Exercise
Below is a block of entries; repeat exactly the lines starting at the line that contains "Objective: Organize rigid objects" and ending at the line that contains "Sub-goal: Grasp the", both included.

[Data extracted from a collection]

Content starts

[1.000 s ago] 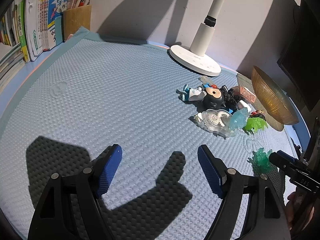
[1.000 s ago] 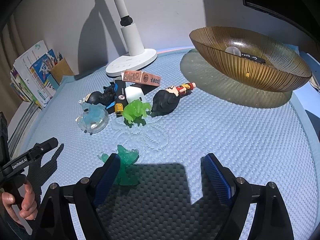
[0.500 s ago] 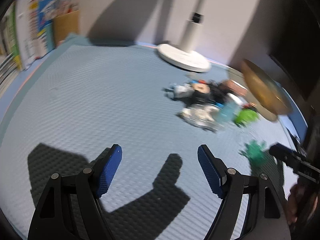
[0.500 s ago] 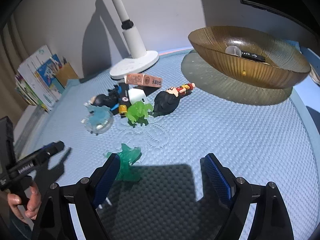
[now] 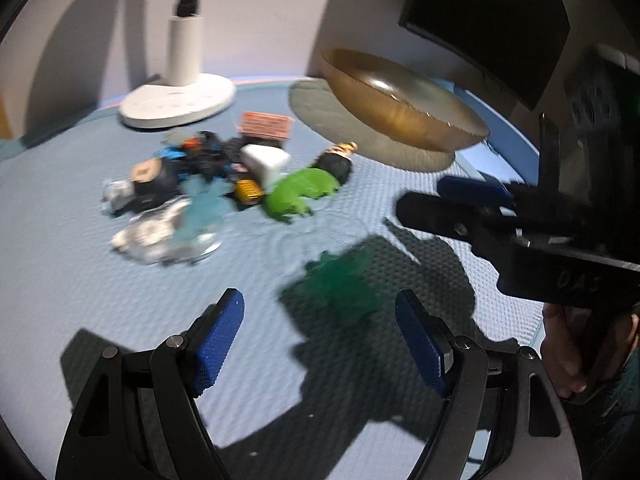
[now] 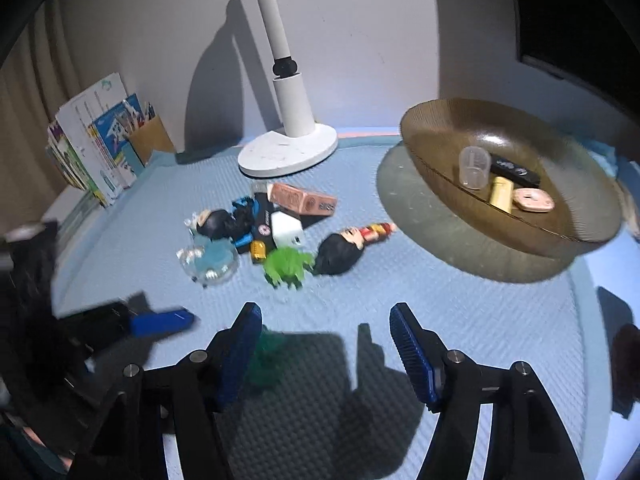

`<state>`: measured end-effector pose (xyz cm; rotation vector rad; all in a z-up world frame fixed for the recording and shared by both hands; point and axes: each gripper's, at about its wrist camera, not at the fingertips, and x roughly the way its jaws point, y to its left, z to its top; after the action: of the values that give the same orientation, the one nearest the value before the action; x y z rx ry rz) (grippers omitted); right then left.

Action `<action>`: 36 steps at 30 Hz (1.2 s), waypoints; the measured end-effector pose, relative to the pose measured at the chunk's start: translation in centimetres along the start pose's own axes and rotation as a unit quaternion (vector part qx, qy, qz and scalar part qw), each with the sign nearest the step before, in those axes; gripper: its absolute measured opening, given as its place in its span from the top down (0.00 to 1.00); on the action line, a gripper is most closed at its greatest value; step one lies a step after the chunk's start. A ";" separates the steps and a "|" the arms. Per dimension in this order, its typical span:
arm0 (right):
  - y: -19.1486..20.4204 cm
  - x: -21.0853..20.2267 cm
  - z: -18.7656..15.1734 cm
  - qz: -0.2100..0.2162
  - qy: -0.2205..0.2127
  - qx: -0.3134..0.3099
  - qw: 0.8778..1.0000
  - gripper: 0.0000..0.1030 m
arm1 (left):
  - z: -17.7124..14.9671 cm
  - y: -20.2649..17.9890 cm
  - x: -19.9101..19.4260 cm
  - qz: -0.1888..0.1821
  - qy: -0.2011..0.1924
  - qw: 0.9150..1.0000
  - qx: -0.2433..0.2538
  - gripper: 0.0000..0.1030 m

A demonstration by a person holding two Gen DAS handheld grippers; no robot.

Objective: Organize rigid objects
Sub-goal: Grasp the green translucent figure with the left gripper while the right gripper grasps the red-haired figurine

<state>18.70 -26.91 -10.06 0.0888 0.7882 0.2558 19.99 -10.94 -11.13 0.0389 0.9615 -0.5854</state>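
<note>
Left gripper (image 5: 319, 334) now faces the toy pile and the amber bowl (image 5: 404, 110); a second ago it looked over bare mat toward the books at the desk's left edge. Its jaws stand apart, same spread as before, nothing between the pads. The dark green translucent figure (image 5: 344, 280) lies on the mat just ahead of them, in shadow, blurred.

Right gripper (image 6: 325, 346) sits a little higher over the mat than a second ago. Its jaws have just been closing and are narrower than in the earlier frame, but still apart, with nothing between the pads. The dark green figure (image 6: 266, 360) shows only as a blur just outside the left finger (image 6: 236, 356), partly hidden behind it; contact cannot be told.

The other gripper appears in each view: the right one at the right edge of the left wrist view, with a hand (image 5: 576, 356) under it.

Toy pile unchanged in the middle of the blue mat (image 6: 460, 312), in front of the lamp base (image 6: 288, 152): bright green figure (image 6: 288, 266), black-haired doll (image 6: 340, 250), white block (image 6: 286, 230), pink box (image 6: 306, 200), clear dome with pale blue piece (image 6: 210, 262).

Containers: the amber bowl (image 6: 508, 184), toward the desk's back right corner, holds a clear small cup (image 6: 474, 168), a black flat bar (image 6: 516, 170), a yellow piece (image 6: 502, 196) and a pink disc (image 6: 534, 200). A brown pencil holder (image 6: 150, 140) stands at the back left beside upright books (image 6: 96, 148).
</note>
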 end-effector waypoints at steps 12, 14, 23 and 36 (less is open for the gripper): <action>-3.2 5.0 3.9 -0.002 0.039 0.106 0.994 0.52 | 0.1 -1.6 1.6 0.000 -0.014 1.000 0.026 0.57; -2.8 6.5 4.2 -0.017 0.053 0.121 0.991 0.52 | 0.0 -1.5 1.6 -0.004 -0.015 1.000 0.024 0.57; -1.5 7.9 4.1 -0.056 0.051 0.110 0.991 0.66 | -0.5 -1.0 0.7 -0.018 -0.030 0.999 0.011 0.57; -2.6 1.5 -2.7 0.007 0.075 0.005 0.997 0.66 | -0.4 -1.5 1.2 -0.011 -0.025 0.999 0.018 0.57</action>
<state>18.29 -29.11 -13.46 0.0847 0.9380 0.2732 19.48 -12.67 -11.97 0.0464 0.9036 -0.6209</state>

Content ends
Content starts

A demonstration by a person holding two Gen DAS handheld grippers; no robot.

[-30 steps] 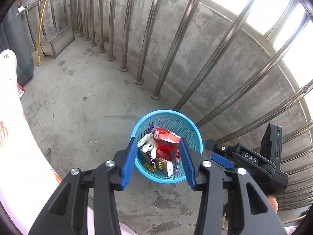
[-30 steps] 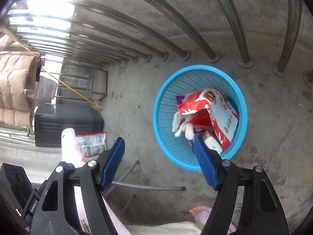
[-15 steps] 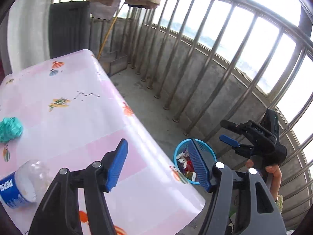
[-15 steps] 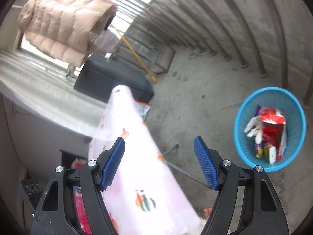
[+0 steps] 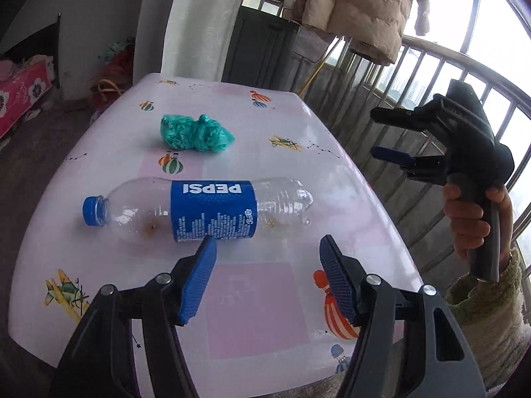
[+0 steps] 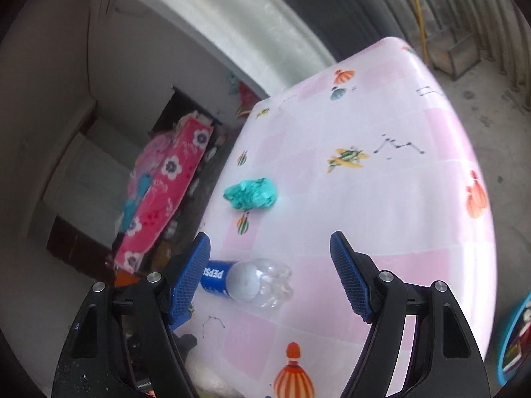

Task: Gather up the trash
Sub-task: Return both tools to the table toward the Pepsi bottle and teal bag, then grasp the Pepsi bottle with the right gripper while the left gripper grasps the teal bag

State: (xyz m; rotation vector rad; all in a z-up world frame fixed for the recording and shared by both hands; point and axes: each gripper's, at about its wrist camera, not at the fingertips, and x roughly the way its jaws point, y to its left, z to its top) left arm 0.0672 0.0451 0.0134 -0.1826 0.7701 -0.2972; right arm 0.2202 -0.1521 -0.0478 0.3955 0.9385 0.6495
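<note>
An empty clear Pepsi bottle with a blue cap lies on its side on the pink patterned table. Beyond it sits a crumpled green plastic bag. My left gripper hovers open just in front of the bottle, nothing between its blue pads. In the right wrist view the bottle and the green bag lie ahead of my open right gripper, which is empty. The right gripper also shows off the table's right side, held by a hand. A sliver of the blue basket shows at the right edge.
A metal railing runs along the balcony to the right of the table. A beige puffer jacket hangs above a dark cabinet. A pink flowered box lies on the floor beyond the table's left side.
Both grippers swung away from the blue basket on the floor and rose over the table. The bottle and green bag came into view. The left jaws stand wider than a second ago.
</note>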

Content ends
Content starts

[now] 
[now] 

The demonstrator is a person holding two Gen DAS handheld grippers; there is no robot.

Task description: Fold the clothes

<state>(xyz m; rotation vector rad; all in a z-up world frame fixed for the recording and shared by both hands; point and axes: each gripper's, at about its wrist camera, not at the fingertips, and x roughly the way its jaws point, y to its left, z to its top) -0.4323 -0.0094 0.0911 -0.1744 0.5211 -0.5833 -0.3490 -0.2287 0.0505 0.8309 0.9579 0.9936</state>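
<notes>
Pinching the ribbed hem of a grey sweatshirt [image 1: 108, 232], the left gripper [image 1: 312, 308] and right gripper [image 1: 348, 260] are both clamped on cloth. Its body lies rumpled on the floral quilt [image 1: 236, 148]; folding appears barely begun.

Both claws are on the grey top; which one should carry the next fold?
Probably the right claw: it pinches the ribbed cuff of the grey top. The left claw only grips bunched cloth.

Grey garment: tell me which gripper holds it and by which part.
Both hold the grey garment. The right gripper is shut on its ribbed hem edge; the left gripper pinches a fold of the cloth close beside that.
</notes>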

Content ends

Task output
Objective: Organize rigid objects
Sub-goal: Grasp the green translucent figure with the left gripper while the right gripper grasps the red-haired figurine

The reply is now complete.